▸ Required action: The response must be made up of the lines in the entries below that contain "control".

[Records contained in a dataset]

== Segment start ==

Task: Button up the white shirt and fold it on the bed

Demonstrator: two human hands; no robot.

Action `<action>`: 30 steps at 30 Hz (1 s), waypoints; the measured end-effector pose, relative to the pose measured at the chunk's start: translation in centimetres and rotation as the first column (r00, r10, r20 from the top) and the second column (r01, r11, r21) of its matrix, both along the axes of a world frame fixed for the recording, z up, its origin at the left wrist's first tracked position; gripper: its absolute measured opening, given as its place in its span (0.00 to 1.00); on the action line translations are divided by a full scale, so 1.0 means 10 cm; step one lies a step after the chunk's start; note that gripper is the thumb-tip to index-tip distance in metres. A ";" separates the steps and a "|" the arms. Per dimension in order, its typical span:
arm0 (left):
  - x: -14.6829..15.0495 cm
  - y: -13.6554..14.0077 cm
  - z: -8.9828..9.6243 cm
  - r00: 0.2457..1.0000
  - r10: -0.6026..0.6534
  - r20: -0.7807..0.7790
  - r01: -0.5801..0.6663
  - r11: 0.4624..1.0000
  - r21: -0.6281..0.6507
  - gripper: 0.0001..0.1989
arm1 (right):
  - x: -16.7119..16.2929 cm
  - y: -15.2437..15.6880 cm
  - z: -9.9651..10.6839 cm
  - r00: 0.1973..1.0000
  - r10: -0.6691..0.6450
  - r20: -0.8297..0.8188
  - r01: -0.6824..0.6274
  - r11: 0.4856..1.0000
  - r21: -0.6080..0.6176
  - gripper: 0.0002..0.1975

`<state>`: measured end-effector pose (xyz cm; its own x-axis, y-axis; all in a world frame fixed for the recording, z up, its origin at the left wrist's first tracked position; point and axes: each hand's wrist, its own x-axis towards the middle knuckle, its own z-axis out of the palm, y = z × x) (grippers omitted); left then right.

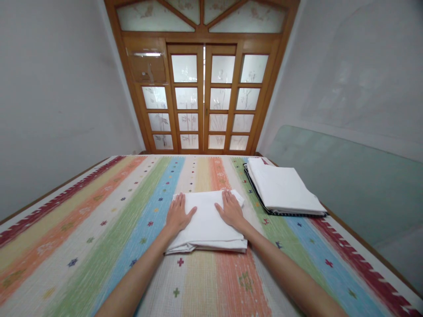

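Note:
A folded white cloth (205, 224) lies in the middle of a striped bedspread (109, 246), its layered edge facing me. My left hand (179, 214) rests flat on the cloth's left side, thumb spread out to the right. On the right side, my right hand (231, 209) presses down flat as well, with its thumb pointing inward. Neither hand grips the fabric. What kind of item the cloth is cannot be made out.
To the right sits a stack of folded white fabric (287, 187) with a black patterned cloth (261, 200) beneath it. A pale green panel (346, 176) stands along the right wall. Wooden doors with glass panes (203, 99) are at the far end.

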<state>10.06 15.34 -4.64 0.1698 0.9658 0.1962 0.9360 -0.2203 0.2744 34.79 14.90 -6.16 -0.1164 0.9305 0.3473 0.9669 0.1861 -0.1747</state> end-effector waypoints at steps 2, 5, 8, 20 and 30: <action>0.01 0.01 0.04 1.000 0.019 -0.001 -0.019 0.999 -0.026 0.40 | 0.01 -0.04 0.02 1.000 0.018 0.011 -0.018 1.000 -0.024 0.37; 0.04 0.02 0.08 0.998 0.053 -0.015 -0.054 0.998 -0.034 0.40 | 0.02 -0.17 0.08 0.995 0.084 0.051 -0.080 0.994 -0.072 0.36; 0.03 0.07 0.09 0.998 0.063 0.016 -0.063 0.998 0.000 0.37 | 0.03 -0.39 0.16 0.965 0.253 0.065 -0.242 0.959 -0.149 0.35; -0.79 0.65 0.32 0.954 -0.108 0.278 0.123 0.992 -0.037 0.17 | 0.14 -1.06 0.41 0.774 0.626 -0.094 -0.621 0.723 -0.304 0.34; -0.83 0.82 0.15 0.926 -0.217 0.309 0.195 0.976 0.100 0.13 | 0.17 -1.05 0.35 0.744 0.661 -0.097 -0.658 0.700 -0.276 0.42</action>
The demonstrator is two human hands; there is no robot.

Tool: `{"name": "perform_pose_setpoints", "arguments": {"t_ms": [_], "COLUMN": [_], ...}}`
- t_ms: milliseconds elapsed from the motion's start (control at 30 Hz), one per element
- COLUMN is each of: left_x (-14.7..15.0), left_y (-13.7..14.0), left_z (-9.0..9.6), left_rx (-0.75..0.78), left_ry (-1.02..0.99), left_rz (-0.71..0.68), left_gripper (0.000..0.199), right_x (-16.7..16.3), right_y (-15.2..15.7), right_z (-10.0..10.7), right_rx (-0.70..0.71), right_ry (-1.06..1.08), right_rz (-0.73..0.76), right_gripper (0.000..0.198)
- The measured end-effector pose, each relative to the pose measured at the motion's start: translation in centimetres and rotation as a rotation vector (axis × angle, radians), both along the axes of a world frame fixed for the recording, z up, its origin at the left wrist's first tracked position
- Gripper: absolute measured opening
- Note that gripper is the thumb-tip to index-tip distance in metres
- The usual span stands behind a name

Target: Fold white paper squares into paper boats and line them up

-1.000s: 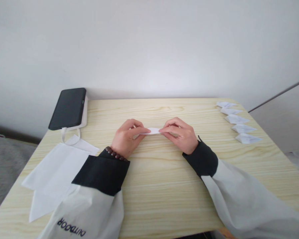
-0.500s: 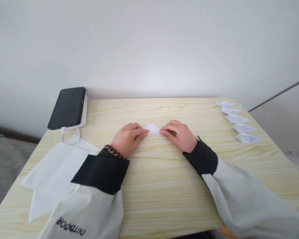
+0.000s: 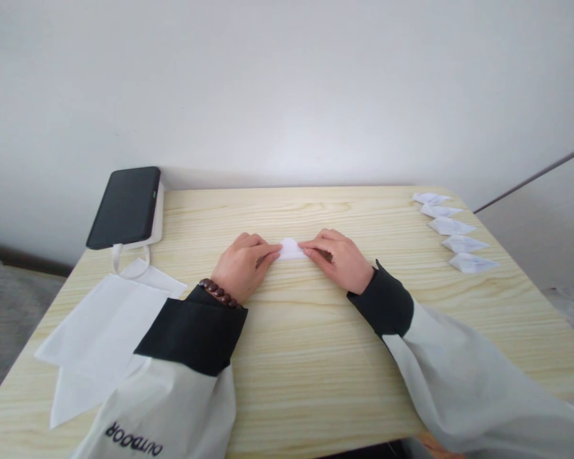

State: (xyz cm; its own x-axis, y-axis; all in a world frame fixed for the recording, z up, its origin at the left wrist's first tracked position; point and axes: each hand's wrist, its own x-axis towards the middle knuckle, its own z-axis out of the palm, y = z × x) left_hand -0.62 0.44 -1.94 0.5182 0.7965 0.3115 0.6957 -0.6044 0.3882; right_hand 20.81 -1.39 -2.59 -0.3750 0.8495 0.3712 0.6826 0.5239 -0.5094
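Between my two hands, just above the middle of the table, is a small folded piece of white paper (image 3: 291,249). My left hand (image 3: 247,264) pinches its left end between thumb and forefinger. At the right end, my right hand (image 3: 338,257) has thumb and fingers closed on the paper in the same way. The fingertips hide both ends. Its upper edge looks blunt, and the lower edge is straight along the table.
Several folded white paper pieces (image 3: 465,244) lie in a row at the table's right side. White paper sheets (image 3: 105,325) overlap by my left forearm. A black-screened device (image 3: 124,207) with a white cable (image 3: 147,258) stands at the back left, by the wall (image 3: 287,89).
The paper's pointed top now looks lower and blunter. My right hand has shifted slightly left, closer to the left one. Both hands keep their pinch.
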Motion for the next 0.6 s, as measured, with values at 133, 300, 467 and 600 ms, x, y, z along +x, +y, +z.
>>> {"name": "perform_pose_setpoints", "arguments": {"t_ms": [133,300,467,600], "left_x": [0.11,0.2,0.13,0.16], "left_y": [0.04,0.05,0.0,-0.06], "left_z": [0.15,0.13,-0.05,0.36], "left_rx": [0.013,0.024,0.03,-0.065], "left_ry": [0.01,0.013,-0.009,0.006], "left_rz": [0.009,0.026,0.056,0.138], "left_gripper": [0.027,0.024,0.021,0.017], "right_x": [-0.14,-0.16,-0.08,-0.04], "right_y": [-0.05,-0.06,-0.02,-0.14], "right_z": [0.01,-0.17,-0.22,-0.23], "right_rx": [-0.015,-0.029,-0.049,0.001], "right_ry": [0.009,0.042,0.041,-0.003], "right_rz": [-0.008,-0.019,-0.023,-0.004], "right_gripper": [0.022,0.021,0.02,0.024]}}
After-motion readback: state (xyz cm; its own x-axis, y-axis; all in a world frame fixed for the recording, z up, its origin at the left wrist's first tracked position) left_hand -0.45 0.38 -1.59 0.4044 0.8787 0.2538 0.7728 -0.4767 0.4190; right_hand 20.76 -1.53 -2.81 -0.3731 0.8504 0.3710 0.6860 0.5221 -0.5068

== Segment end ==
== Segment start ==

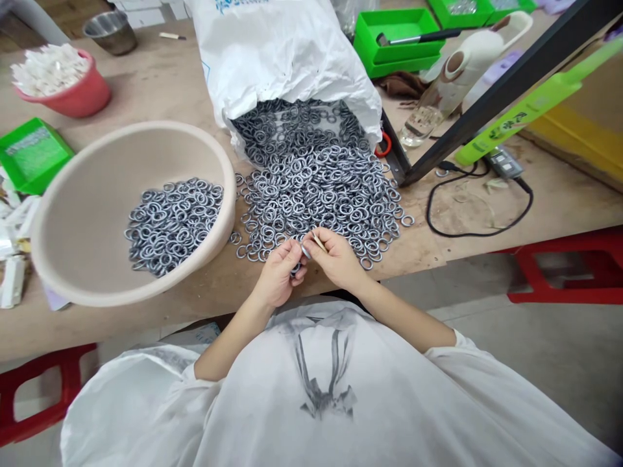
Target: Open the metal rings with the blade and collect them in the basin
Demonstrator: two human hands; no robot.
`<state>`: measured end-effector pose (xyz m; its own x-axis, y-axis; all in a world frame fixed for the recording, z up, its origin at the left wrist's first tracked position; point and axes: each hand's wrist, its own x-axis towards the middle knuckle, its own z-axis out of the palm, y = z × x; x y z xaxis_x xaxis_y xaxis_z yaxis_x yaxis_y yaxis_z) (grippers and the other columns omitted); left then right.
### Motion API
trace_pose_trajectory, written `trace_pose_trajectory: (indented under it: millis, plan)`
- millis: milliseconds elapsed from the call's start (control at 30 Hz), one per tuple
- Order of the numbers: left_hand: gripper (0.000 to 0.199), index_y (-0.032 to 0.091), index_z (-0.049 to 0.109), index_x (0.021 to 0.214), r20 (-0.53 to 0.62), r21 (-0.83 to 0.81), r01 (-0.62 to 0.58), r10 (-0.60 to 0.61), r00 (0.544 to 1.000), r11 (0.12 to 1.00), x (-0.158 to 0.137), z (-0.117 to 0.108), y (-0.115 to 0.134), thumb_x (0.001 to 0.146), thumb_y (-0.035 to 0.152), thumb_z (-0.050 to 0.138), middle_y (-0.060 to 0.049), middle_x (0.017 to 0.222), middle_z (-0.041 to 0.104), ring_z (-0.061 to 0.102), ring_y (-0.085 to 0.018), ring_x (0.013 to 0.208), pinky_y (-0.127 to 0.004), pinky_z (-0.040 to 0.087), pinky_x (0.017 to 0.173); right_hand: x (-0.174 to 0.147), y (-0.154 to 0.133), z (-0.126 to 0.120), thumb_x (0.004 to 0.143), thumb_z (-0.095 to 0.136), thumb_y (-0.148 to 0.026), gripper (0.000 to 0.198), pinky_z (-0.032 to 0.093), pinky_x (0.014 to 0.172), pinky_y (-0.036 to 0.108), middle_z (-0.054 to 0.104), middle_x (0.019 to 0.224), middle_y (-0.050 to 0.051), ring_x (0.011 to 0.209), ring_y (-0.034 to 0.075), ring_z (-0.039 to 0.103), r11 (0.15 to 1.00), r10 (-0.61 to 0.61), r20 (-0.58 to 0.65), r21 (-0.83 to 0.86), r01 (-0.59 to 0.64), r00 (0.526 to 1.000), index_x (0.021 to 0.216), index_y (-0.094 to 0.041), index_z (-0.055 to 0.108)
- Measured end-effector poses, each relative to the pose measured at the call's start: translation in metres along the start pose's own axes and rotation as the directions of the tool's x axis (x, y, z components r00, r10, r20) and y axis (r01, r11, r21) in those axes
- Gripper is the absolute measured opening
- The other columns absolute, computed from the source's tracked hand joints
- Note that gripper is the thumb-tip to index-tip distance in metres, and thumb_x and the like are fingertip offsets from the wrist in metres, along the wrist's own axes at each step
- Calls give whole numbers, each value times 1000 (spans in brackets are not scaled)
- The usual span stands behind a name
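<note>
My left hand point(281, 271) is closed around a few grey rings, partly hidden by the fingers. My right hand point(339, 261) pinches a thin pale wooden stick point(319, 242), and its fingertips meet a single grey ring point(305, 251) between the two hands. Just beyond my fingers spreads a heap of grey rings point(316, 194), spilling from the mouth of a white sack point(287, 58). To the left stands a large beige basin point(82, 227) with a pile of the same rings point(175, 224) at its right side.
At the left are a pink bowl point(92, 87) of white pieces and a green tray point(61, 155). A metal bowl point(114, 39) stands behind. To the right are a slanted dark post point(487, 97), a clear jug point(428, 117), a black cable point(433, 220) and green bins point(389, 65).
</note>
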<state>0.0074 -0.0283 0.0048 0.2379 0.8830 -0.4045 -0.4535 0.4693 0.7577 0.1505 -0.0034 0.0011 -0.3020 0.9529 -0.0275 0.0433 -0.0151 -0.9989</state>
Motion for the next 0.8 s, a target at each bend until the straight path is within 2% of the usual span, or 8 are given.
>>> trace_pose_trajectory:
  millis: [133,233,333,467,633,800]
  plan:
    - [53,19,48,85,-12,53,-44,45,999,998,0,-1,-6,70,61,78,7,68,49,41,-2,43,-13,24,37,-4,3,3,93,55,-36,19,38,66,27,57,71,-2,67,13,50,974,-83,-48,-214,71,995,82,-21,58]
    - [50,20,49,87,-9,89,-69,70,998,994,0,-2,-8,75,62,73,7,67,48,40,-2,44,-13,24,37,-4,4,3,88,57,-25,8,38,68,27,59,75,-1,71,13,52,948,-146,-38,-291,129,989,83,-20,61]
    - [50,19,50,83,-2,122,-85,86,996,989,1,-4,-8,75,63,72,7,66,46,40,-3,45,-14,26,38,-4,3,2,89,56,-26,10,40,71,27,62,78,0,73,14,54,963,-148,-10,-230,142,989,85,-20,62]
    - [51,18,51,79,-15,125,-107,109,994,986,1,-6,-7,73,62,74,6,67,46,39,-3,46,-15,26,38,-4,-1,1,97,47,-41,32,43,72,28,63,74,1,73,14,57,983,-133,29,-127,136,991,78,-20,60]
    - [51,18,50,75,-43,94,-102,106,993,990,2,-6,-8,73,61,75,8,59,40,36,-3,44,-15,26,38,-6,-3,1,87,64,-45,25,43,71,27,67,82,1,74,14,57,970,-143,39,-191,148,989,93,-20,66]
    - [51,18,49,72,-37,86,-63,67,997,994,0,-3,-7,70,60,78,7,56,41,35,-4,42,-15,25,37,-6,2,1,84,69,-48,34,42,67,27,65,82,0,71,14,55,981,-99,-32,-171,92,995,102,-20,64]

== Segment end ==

▸ Solved problem:
- t_ms: milliseconds elapsed from the motion's start (control at 30 Hz), one per element
- millis: milliseconds elapsed from the call's start (control at 30 Hz), one per tuple

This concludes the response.